4. Need a better guide to libraries and frameworks oriented to
how to accomplish common tasks. (I really don't see why you
wouldn't bundle vibed with dmd+phobos since small frictions have
large consequences when you are starting out).
5. Different channels for tutorials organized by use case
(accessible from front page not sidebar) - writing a server,
writing a script, pulling data from the Fed website and charting
it, simple gui app, simple database app. Take cybershadow's
slides comparing nodejs code to vibed code.
6. More user stories accessible from front page and well
organised. Make it visual and personal.
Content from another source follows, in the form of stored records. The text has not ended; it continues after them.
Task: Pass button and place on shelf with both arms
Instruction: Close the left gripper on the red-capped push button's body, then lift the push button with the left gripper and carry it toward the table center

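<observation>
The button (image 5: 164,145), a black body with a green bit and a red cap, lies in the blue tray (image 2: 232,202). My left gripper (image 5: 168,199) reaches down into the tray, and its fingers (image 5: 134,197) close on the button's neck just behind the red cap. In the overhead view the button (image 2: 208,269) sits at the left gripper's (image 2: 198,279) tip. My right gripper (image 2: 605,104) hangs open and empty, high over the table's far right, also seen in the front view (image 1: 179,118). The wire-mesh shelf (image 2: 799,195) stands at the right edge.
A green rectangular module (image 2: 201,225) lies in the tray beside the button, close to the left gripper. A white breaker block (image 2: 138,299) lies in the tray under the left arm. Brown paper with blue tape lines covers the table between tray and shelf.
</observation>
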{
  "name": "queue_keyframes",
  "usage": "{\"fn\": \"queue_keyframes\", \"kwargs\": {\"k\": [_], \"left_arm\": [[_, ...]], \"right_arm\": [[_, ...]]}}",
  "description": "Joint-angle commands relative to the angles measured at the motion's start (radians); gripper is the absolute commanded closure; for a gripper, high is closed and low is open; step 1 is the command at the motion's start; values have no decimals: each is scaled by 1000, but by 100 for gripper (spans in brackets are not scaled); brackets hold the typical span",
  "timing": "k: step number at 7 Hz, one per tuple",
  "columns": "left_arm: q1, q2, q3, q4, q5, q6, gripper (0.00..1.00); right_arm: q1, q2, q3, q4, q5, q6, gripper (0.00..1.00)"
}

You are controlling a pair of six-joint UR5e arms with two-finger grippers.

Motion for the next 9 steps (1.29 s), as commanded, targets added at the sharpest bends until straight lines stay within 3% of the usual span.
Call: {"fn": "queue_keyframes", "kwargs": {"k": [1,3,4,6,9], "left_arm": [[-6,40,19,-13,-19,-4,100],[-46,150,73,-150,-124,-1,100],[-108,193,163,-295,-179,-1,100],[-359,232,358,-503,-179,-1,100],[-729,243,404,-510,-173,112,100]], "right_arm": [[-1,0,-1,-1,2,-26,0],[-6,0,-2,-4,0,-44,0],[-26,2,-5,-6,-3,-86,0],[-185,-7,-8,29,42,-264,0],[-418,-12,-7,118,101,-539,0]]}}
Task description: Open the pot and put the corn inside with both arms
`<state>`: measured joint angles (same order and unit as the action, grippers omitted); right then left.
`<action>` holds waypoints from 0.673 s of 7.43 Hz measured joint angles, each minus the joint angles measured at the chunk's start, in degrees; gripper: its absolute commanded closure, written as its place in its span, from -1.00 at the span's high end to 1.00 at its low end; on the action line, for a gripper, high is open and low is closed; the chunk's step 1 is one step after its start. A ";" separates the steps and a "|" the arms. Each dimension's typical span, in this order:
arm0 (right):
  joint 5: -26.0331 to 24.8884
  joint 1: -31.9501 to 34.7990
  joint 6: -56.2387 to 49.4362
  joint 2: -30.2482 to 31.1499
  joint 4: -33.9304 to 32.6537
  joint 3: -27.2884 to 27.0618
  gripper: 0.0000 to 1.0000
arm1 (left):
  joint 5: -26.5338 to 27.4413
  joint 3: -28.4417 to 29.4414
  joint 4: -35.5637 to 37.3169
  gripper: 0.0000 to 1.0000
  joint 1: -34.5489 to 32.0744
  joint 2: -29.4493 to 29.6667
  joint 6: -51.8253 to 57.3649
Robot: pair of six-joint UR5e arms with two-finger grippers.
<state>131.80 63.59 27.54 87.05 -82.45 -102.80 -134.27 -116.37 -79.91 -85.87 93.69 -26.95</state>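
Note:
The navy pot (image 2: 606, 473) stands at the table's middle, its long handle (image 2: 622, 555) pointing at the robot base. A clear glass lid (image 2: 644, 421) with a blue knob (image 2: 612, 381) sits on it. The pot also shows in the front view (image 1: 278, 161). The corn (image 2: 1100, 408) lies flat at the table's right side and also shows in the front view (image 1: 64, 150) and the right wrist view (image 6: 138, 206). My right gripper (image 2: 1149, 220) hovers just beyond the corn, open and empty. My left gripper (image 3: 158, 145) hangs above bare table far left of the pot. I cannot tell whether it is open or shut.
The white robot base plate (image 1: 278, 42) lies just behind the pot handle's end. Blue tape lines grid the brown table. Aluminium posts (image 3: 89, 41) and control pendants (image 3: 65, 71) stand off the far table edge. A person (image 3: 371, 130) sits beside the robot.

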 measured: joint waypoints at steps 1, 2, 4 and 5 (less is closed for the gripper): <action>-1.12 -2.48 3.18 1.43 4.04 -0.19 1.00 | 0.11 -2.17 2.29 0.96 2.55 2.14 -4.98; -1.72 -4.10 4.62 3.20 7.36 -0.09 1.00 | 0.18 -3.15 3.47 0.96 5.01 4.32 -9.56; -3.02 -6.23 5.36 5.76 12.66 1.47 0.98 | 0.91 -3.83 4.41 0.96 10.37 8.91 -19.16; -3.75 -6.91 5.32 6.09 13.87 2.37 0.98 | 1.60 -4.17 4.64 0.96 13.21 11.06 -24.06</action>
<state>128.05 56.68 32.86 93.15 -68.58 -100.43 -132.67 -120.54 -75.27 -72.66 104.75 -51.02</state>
Facebook (not just
warp, but odbc, any other stories), Sociomantic, Adroll, Remedy,
etc.
7. It doesn't make sense for D to 'concentrate on XYZ use case'
(languages can't be centrally planned - which is not to say
identifying impediments is not useful), and nor is it a problem
that it 'hasn't gone anywhere' since 2001. Things develop at
their own pace, and periods of quiet building are often needed
before breaking out into the next stage. An overnight success is
a long time indeed in the making.
8. Libraries are a rougher area. RSS, XML, JSON, Redis,
databases, MIME, IMAP, HDF5, etc - there are solutions, but
nothing standard and no consistency in documentation.
9. Mobile seems important for future of the language but seems
the effort of a small number of people.
10. Calling D a systems programming language makes me think I
shouldn't use it for non-systems purposes. That's no longer on
the front page, but it is the next thing I see here:
http://dlang.org/getstarted.html. What proportion of newcomers
to D want to use it for systems programming?
11. This week in D. should there be a tour of useful frameworks
from code.dlang?
12. a good part of Pandas style functionality is not so hard to
do. Vlad Levenfeld has written a framework that may be
interesting here, but it is still under development.
13. charting?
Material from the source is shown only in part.